* _Task item_
Once you find the line with "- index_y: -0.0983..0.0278" in the data that follows, repeat it and every line after it exactly, through the line with "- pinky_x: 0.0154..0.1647".

* _Provided data_
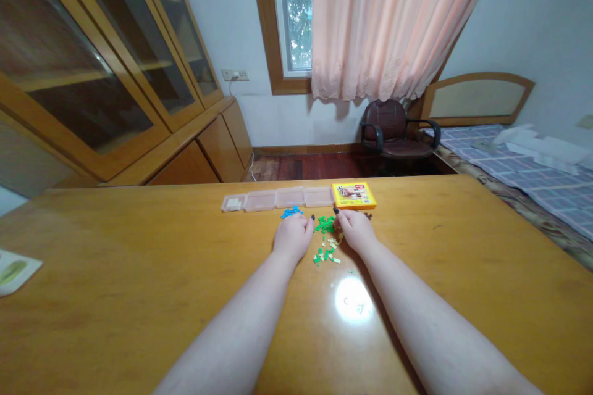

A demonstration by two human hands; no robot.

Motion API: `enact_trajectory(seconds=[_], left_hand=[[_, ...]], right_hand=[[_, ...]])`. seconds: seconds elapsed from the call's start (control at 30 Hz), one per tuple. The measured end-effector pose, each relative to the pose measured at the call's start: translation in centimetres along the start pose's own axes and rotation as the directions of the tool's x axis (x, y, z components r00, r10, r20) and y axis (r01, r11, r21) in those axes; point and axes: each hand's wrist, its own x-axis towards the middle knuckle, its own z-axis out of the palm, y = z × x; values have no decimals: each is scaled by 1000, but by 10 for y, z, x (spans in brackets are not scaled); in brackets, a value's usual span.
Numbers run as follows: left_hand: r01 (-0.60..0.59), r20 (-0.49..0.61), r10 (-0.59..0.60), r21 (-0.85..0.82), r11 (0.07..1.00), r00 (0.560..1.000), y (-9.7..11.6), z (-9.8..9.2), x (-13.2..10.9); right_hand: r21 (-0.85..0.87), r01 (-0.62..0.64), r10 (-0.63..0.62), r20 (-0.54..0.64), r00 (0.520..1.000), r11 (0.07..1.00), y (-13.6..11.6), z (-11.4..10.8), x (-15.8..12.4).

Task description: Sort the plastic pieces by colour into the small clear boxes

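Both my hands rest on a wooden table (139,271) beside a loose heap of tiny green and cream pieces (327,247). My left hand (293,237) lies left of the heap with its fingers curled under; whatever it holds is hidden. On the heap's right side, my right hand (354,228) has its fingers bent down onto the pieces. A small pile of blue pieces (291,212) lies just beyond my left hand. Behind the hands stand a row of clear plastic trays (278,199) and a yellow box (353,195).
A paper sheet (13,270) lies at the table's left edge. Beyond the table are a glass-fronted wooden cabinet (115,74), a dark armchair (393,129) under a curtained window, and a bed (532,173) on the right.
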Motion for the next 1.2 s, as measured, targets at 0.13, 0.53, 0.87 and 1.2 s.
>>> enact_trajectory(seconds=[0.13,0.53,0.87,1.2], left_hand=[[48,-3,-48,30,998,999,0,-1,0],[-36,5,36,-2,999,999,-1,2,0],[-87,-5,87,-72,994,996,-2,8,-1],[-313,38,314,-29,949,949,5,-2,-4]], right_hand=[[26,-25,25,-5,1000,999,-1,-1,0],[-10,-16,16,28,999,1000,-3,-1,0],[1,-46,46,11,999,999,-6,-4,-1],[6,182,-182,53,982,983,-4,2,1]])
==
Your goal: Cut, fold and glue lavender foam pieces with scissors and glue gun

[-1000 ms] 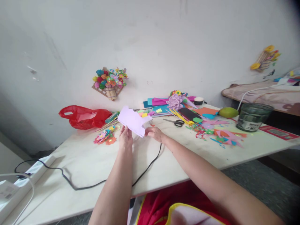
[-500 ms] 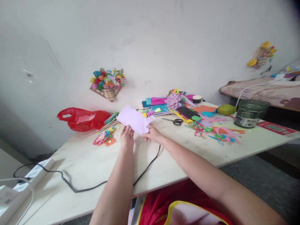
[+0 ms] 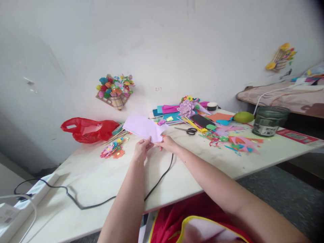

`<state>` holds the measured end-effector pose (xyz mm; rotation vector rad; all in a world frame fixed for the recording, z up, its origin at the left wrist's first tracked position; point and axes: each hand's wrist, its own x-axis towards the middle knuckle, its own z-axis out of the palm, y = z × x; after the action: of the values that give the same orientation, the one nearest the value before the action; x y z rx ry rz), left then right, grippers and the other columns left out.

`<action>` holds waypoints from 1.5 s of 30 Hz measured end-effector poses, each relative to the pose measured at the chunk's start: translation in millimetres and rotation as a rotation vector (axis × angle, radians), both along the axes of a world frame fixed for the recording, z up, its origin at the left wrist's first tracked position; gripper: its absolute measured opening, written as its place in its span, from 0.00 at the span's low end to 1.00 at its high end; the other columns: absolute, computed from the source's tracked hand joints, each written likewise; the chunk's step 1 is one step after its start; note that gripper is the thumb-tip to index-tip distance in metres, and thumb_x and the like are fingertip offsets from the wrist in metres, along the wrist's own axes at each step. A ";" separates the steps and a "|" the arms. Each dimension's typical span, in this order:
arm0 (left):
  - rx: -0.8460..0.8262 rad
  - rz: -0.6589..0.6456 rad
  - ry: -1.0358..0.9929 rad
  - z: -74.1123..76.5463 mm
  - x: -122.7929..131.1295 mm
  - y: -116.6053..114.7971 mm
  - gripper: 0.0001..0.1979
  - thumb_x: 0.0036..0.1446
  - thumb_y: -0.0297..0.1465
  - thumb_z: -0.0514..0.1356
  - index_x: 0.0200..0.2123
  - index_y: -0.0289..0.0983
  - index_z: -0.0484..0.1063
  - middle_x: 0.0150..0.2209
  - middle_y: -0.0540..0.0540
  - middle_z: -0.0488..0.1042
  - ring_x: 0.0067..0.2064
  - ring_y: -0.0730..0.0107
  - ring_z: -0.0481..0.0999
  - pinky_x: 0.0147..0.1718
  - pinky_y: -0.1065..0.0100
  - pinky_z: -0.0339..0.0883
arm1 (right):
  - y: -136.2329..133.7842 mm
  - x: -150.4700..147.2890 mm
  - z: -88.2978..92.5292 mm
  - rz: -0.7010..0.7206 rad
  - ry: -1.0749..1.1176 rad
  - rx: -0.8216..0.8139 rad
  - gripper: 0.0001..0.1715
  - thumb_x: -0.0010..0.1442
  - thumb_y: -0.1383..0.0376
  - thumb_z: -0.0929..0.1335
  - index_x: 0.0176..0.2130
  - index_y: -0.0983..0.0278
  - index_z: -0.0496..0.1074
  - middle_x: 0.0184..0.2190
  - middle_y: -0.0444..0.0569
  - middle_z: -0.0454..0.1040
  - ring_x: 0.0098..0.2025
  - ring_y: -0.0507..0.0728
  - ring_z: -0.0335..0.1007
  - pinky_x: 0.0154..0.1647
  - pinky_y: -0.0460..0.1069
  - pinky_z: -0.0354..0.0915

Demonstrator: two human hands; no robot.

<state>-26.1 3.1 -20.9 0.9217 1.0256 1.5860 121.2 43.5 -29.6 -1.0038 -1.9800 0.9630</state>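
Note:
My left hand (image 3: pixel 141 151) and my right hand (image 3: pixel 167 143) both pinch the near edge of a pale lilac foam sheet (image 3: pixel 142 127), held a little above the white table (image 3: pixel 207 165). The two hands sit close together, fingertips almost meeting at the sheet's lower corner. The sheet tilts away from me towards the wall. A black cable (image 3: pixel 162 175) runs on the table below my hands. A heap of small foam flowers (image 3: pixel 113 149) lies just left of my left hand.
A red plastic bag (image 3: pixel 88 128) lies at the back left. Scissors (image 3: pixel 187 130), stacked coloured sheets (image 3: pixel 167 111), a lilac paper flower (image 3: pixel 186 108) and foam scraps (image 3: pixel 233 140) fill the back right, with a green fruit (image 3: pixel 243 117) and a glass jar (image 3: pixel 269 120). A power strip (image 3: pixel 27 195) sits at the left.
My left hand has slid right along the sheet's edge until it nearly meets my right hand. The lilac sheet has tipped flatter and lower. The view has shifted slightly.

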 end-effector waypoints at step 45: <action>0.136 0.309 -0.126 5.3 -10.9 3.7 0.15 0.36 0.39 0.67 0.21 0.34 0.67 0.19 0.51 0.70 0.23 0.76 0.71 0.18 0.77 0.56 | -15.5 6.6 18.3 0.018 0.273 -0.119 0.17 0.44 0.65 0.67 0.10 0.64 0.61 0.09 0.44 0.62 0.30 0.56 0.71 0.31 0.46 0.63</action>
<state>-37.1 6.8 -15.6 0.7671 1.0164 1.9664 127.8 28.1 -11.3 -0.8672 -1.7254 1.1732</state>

* _Written answer_
  - index_y: -0.0983..0.0278
  - index_z: -0.0496..0.1074
  - middle_x: 0.0184..0.2190
  - middle_y: -0.0444..0.0569
  - middle_z: -0.0454..0.1040
  - ring_x: 0.0098..0.2025
  - ring_y: -0.0507..0.0728
  - ring_z: -0.0335..0.1007
  - pinky_x: 0.0154..0.1647

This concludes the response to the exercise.